## [ASSIGNMENT]
Give the listing again in full, exactly as written.

## [THE DATA]
+ + + +

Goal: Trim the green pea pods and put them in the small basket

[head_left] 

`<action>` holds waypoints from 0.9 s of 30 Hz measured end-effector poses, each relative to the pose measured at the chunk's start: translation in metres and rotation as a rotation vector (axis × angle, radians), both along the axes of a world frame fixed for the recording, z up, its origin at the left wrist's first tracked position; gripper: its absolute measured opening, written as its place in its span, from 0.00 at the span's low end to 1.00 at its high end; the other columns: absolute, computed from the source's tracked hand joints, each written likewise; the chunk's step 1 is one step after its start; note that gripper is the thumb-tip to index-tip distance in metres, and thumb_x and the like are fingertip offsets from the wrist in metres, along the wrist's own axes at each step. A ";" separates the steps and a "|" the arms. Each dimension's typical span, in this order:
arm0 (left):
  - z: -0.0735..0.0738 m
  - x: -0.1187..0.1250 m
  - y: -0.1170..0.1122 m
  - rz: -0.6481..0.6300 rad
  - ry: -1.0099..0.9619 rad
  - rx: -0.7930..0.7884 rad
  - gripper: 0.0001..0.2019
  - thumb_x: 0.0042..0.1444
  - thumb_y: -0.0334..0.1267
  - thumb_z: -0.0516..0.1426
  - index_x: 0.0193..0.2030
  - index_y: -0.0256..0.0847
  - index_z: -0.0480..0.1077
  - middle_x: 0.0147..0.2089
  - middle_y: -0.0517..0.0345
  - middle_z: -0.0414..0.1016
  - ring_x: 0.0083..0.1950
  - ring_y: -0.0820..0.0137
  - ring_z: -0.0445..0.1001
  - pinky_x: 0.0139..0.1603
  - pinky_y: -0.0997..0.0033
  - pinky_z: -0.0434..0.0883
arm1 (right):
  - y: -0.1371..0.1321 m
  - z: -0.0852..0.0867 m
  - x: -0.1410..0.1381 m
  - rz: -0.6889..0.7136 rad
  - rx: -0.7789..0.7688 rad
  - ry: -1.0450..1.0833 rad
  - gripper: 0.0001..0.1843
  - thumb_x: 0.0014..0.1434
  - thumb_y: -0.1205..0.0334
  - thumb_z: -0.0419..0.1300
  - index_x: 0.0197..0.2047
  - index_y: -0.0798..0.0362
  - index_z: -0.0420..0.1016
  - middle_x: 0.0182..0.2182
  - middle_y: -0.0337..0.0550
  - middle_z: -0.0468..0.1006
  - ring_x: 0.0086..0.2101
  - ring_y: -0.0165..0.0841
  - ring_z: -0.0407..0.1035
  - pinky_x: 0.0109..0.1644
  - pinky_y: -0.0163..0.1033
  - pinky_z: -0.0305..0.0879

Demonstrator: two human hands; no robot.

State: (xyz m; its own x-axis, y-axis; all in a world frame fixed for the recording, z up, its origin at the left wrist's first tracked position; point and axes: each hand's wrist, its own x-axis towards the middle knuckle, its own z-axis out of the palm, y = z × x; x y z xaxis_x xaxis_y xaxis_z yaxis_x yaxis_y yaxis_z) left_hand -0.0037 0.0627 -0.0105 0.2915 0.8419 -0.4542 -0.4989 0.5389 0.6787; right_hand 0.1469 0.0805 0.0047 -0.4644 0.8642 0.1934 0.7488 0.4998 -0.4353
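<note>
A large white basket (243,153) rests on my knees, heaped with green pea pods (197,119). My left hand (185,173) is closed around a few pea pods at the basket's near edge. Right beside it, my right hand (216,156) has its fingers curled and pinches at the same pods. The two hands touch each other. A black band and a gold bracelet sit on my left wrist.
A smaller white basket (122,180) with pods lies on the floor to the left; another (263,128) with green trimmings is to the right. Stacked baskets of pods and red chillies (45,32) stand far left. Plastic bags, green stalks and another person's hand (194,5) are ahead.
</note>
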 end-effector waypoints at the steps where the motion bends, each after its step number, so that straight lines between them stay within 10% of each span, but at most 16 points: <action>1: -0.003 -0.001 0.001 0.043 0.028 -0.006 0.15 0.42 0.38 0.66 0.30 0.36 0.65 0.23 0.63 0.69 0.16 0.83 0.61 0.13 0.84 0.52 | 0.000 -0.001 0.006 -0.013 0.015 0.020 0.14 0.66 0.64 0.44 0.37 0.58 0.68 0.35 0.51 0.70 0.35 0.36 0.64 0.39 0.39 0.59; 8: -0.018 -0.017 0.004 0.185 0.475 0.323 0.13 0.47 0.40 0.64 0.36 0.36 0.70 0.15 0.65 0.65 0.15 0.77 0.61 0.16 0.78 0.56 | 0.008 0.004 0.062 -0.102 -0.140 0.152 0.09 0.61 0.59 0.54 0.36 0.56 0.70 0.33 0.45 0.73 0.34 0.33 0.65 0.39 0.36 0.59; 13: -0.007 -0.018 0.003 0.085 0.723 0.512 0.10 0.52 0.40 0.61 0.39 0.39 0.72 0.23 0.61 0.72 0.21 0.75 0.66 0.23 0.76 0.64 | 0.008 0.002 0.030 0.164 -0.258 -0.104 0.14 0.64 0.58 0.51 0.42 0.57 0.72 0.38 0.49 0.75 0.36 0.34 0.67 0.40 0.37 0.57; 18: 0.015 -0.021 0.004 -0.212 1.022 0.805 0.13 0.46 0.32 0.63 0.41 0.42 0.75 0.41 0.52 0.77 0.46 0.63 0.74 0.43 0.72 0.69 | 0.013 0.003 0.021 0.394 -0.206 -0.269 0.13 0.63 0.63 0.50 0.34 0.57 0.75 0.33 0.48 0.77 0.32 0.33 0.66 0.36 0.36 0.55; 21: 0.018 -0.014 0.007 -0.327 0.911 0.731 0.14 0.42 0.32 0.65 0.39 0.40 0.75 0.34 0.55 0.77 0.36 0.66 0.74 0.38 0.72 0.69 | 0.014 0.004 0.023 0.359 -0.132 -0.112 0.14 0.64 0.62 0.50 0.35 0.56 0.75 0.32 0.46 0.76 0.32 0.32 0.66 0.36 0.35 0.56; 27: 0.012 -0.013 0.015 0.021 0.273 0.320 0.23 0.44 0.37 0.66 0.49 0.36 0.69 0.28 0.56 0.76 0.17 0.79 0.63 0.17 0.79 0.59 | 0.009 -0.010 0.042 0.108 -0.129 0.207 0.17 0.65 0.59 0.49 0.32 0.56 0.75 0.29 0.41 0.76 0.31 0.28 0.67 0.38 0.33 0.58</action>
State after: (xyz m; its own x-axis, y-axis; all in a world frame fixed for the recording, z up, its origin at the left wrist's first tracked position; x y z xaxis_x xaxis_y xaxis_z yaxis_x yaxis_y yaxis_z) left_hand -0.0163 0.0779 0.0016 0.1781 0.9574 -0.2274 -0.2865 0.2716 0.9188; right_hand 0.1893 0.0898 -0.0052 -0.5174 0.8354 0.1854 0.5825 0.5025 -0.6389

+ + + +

## [ANSWER TO THE PROBLEM]
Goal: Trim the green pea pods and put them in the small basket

[head_left] 

`<action>` holds waypoints from 0.9 s of 30 Hz measured end-effector poses, each relative to the pose measured at the chunk's start: translation in metres and rotation as a rotation vector (axis × angle, radians), both along the axes of a world frame fixed for the recording, z up, its origin at the left wrist's first tracked position; gripper: its absolute measured opening, written as its place in its span, from 0.00 at the span's low end to 1.00 at its high end; the other columns: absolute, computed from the source's tracked hand joints, each written likewise; the chunk's step 1 is one step after its start; note that gripper is the thumb-tip to index-tip distance in metres, and thumb_x and the like are fingertip offsets from the wrist in metres, along the wrist's own axes at each step. A ";" separates the steps and a "|" the arms. Each dimension's typical span, in this order:
arm0 (left):
  - z: -0.0735..0.0738 m
  - x: -0.1187..0.1250 m
  - y: -0.1170..0.1122 m
  - rz: -0.6481..0.6300 rad
  - ry: -1.0099..0.9619 rad
  - rx: -0.7930..0.7884 rad
  - gripper: 0.0001..0.2019
  - thumb_x: 0.0042..0.1444
  - thumb_y: -0.0334..0.1267
  - thumb_z: -0.0516..0.1426
  - index_x: 0.0193..0.2030
  - index_y: -0.0256..0.0847
  - index_z: -0.0480..0.1077
  - middle_x: 0.0147..0.2089
  - middle_y: -0.0517..0.0345
  - middle_z: -0.0414..0.1016
  - ring_x: 0.0083..0.1950
  - ring_y: -0.0820..0.0137
  - ring_z: -0.0445..0.1001
  - pinky_x: 0.0139..0.1603
  - pinky_y: -0.0997..0.0033
  - pinky_z: -0.0434..0.0883
arm1 (right):
  - y: -0.1371..0.1321 m
  - z: -0.0852..0.0867 m
  - x: -0.1410..0.1381 m
  - rz: -0.6889..0.7136 rad
  - rx: -0.7789..0.7688 rad
  - ry: -1.0450..1.0833 rad
  - gripper: 0.0001..0.1843
  - thumb_x: 0.0014..0.1434
  - thumb_y: -0.1205..0.0334
  - thumb_z: -0.0419..0.1300
  - index_x: 0.0197..0.2047
  - index_y: -0.0798..0.0362
  - index_z: -0.0420..0.1016
  - middle_x: 0.0182..0.2182
  - middle_y: -0.0337..0.0550
  - middle_z: -0.0468..0.1006
  - ring_x: 0.0086..0.2101
  - ring_y: -0.0165..0.0841
  - ring_z: -0.0407..0.1035
  - pinky_x: 0.0109..0.1644
  - pinky_y: -0.0163..0.1033
  - pinky_z: -0.0305..0.0879

Demonstrator: two human hands; no robot.

State: (xyz m; its own x-axis, y-axis; all in a world frame fixed for the recording, z up, its origin at the left wrist's first tracked position; point and axes: each hand's wrist, its own x-axis towards the middle knuckle, its own z-axis out of the palm, y = z × x; x y z xaxis_x xaxis_y xaxis_z yaxis_x yaxis_y yaxis_z) left_hand -0.0037 0.0627 -0.0105 0.2915 0.8419 -0.4542 -0.4989 0.5389 0.6787; right_hand 0.1469 0.0805 0.0047 -0.4644 0.8642 0.1934 0.7488 0.4998 -0.4353
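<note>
A large white basket (243,153) rests on my knees, heaped with green pea pods (197,119). My left hand (185,173) is closed around a few pea pods at the basket's near edge. Right beside it, my right hand (216,156) has its fingers curled and pinches at the same pods. The two hands touch each other. A black band and a gold bracelet sit on my left wrist.
A smaller white basket (122,180) with pods lies on the floor to the left; another (263,128) with green trimmings is to the right. Stacked baskets of pods and red chillies (45,32) stand far left. Plastic bags, green stalks and another person's hand (194,5) are ahead.
</note>
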 end-effector waypoints at the steps where the motion bends, each after its step number, so that straight lines between them stay within 10% of each span, but at most 16 points: <action>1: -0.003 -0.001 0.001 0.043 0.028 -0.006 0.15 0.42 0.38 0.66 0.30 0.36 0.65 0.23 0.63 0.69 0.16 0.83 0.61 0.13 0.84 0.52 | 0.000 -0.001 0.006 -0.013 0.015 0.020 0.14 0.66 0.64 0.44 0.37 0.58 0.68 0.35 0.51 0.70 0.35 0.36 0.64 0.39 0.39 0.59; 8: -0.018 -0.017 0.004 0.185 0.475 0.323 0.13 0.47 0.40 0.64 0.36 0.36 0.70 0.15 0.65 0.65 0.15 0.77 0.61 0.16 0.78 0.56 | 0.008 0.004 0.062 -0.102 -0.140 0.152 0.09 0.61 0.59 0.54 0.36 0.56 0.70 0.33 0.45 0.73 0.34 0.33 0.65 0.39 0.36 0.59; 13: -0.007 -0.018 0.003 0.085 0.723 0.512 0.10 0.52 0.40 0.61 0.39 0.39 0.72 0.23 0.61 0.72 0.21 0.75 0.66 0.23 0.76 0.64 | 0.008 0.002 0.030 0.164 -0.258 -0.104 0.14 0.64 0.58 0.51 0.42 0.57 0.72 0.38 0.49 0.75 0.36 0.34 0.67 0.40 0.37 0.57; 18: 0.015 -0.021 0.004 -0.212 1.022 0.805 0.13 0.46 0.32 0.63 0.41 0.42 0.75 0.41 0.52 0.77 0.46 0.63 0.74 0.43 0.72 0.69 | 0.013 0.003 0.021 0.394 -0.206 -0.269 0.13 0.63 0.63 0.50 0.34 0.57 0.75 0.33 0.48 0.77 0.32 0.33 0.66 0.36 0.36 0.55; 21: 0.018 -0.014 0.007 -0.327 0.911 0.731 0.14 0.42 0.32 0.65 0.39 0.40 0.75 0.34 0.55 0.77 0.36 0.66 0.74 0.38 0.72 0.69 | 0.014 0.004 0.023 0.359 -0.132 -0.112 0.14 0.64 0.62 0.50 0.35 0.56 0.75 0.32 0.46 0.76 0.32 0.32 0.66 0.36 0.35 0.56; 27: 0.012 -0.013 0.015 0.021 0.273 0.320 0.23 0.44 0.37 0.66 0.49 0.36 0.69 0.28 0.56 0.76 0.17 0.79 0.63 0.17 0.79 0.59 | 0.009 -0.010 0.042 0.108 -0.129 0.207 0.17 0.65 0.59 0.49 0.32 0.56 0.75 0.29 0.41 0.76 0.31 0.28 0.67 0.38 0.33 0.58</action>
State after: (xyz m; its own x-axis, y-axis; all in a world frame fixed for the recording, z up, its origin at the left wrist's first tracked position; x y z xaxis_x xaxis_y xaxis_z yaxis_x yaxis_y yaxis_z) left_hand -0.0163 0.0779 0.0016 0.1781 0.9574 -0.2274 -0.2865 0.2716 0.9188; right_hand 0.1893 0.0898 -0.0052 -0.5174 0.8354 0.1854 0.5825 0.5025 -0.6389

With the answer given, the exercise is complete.